L'humanité se partage entre hommes et femmes. Mais comment s'y prend-on pour distinguer, pour diviser ? Qui est nous ? Qui sont les autres ? Est-ce satisfaisant de dire : les autres sont ceux qui ne sont pas nous : les animaux, les femmes, les étranges étrangers ? À ce compte, écrit Platon (vers 428-348 av. J.-C.) dans Le Politique, les grues qui sont des bipèdes ailés fort intelligents, à ce qu'il paraît, diraient : « Nous sommes intelligentes, les autres ne le sont pas. » En ce cas nous, les êtres humains, nous serions rangés parmi les bêtes brutes. N'y a-t-il pas quelque chose qui cloche là-dedans ? Chacun son point de vue ?
Il apparaît au contraire, poursuit Platon que, pour diviser correctement les humains en humains-femmes et en humains-hommes, il faut s'y prendre d'une autre façon que lorsque, couramment, nous opposons les gens prétendument civilisés aux barbares – pour nommer les autres peuples parlant d'autres langues, ayant d'autres mœurs, les Grecs de l'époque classique ne disaient pas « étrangers » ni « sauvages », mais « barbares ». Que dit-on quand on dit « barbare » ? En grec ancien le mot signifie « celui qui ne parle pas grec, celui dont nous, les Grecs, entendons les voix comme du bruit, des glapissements et non comme des paroles humaines articulées et sensées ». Le groupe des barbares est ainsi pauvrement défini comme antagoniste à celui des Grecs.
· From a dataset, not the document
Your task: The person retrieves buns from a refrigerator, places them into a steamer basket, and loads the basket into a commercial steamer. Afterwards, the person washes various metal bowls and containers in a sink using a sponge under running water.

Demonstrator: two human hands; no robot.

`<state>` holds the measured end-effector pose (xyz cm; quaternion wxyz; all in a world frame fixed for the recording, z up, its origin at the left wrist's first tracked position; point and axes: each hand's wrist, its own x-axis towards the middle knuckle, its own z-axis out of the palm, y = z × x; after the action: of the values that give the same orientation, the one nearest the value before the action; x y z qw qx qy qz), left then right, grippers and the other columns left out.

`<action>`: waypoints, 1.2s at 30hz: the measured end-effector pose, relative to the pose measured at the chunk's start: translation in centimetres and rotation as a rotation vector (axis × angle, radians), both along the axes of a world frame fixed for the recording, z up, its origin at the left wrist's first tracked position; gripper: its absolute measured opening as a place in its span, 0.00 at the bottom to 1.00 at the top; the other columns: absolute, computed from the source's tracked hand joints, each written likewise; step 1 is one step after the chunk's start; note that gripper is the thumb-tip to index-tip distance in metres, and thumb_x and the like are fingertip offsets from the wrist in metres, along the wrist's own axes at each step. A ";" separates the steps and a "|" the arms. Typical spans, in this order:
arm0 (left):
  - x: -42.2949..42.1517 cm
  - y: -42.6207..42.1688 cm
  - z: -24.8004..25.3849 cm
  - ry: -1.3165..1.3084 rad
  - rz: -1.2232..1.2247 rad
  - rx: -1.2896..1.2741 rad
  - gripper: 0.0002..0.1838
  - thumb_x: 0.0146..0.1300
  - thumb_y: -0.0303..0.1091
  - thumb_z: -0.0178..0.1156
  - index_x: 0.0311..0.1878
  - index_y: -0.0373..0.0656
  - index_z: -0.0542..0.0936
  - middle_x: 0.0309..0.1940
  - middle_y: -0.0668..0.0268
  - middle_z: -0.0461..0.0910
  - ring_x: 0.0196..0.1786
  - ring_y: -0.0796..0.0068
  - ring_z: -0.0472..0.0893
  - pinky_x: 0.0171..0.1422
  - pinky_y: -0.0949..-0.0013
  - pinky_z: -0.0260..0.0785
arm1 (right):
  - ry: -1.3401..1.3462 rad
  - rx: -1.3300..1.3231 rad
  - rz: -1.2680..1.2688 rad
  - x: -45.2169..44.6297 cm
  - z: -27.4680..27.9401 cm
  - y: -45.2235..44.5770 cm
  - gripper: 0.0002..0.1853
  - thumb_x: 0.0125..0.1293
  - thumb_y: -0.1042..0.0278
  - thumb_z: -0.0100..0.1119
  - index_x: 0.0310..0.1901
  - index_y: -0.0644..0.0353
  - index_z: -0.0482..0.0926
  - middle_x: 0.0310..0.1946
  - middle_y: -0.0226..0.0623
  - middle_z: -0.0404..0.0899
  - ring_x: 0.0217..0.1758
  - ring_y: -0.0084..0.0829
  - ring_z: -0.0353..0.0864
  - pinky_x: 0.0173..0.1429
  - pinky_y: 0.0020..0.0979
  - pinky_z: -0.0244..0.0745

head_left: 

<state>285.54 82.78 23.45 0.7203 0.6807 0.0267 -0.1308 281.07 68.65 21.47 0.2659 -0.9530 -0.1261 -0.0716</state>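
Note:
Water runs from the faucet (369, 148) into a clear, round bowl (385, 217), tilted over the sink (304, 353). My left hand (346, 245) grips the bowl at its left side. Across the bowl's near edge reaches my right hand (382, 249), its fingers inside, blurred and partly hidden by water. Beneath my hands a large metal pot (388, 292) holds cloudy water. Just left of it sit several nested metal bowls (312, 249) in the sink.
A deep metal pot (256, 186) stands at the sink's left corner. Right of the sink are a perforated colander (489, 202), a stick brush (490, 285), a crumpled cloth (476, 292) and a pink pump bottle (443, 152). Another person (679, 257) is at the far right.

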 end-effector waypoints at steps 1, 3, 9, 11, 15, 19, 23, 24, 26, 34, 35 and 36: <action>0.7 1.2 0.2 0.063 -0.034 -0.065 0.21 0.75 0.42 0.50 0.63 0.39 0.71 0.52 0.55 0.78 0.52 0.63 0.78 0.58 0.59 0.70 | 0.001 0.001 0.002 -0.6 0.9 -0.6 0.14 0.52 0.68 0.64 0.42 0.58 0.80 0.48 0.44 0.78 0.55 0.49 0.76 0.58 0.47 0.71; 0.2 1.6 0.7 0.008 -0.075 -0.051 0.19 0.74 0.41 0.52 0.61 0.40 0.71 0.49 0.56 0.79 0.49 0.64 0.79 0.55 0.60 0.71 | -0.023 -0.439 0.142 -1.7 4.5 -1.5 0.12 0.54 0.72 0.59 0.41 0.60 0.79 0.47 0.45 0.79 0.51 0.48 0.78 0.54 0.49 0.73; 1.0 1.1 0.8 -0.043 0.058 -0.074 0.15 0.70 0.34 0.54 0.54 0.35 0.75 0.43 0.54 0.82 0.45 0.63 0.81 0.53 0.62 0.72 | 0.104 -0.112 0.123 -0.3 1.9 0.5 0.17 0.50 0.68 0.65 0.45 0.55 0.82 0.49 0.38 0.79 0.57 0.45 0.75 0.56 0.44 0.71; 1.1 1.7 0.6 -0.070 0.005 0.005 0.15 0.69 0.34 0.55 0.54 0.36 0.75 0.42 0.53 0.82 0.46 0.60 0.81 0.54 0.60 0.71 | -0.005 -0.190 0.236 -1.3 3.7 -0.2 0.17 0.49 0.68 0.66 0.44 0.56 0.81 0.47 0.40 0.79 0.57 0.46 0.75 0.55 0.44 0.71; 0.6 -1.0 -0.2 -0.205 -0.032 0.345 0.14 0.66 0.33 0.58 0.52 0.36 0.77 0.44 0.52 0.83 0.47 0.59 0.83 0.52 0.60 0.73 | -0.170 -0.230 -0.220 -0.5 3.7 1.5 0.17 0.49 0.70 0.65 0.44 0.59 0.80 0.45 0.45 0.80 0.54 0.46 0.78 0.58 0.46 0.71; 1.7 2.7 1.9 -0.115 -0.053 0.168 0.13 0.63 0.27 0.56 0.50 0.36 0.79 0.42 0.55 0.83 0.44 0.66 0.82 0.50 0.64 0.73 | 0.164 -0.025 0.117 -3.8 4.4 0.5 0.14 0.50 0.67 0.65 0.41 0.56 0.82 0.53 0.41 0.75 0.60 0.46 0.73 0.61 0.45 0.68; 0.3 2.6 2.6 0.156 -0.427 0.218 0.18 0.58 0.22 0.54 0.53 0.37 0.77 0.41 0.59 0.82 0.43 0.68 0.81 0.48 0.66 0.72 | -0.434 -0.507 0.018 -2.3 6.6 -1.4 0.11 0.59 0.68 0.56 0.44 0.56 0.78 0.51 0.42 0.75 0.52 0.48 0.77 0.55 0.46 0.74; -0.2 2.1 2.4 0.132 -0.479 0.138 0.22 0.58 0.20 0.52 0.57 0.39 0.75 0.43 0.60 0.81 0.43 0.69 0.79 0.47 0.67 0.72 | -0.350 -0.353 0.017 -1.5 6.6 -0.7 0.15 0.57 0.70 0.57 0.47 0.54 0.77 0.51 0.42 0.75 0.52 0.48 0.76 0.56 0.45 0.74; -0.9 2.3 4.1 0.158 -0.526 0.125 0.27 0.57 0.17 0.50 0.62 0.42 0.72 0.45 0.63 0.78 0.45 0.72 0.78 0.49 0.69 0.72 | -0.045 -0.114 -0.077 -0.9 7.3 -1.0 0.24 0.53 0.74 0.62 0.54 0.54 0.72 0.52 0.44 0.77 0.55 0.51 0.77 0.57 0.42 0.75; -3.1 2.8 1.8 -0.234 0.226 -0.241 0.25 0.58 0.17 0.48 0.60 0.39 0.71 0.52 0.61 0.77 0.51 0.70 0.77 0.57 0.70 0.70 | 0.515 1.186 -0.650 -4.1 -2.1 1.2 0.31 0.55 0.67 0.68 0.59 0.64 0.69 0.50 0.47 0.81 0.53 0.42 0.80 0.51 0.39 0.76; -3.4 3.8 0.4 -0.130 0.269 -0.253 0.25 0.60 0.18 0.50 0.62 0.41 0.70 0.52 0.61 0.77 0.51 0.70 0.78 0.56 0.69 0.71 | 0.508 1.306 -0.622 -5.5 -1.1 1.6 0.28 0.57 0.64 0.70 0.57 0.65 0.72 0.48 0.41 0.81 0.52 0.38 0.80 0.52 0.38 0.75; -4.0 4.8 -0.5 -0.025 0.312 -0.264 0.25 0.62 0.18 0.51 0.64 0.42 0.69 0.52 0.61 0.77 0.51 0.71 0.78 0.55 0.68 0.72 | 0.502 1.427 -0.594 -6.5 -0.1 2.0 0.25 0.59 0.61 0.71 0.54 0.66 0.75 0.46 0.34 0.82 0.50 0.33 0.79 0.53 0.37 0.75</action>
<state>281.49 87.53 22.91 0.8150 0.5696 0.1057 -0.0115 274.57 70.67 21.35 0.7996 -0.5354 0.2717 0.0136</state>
Pourtant, d'une part, les Grecs ne sont pas « une race à part » et, d'autre part, le groupe des barbares est en réalité très diversifié : les barbares ne parlent pas tous la même langue ni ne forment un genre unique. Il convient donc d'éviter les discriminations.
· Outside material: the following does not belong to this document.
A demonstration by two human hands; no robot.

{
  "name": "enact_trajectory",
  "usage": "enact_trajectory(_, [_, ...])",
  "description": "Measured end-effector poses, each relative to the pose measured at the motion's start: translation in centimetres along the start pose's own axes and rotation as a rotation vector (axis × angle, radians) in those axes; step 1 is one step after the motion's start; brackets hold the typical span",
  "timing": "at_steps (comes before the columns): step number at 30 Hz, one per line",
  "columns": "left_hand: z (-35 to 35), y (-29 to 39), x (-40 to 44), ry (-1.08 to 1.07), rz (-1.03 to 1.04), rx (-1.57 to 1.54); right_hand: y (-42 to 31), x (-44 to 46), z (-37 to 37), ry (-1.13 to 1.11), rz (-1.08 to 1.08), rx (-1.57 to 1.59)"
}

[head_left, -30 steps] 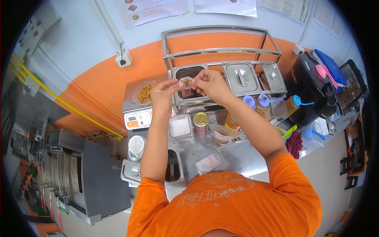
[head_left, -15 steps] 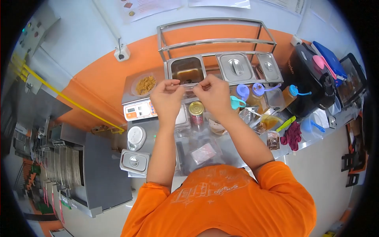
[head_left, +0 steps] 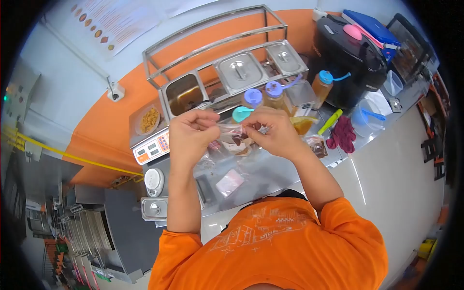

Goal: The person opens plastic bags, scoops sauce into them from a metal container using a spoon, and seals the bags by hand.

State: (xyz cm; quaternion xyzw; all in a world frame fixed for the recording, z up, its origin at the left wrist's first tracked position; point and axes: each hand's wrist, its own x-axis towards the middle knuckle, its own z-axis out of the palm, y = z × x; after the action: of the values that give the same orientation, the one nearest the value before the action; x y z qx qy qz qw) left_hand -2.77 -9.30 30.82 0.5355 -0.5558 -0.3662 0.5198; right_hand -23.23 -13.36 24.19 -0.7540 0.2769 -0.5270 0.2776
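A small clear plastic bag (head_left: 230, 129) with something dark red-brown in it is stretched between my two hands above the counter. My left hand (head_left: 194, 137) pinches its left end between thumb and fingers. At the other end, my right hand (head_left: 274, 131) grips the bag with thumb and forefinger. Behind the hands is a squeeze bottle with a turquoise lid (head_left: 241, 113), partly hidden. Below them on the steel counter lies a flat packet with pale pink and white contents (head_left: 230, 182).
An open steel pan (head_left: 186, 96) holds brown liquid beside a lidded pan (head_left: 240, 71). To the left are a bowl of yellow-brown food (head_left: 148, 121), a digital scale (head_left: 152, 149) and a small round scale (head_left: 154, 181). A dark red cloth (head_left: 342, 135) and black appliance (head_left: 343, 60) are at right.
My view has turned, so the counter appears tilted and shifted left. Both hands still hold the bag, now in front of the bottles, and its dark contents show more clearly.
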Motion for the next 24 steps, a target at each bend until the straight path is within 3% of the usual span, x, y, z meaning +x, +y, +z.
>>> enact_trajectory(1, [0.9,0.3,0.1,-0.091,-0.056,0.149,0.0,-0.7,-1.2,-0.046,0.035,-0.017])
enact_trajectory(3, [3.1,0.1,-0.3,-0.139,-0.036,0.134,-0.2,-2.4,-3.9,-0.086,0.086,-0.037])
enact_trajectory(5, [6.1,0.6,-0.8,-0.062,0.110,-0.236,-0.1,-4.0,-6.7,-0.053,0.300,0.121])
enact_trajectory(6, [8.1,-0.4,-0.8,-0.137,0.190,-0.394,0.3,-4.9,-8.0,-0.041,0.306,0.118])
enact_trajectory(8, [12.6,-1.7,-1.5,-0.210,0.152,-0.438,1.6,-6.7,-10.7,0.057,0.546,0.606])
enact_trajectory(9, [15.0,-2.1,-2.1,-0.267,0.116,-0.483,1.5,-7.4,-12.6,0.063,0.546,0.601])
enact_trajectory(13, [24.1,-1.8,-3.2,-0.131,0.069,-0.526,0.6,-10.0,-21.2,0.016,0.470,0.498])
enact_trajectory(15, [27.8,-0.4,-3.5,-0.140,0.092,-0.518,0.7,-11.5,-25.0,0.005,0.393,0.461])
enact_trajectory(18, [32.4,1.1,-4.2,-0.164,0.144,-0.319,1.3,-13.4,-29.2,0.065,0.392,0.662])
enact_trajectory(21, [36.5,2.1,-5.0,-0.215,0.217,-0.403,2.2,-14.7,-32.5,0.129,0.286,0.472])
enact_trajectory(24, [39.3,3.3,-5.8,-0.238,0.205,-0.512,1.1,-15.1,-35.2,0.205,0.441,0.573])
Que peut-on conclure de ce détour critique ? Au lieu de répondre bêtement à la question : « qu'est ce qu'être homme ? » par « c'est ne pas être un animal, une femme, un barbare, etc. », il vaudrait mieux dire : « les hommes sont ou bien des hommes ou bien des femmes, ou bien des Grecs ou bien des Scythes, comme les nombres sont ou bien pairs ou bien impairs ».
Les femmes ne sont pas « les autres », ce sont d'autres hommes : coupez « homme » bien au milieu et vous aurez « femme ». C'est, par exemple, ce qu'exprime la règle en français selon laquelle en matière d'accord, le genre masculin l'emporte, puisque homme est à la fois le genre (humain) et la différence spécifique (le masculin).
En ce cas, on dira, avec Eduardo Viveiros de Castro, que l'unité de l'esprit humain s'actualise dans une multiplicité de corps – d'ailleurs peut-être pas seulement masculin-féminin, peut-être aussi animal-humain, mort-vivant, comme le pensent si justement les Amérindiens.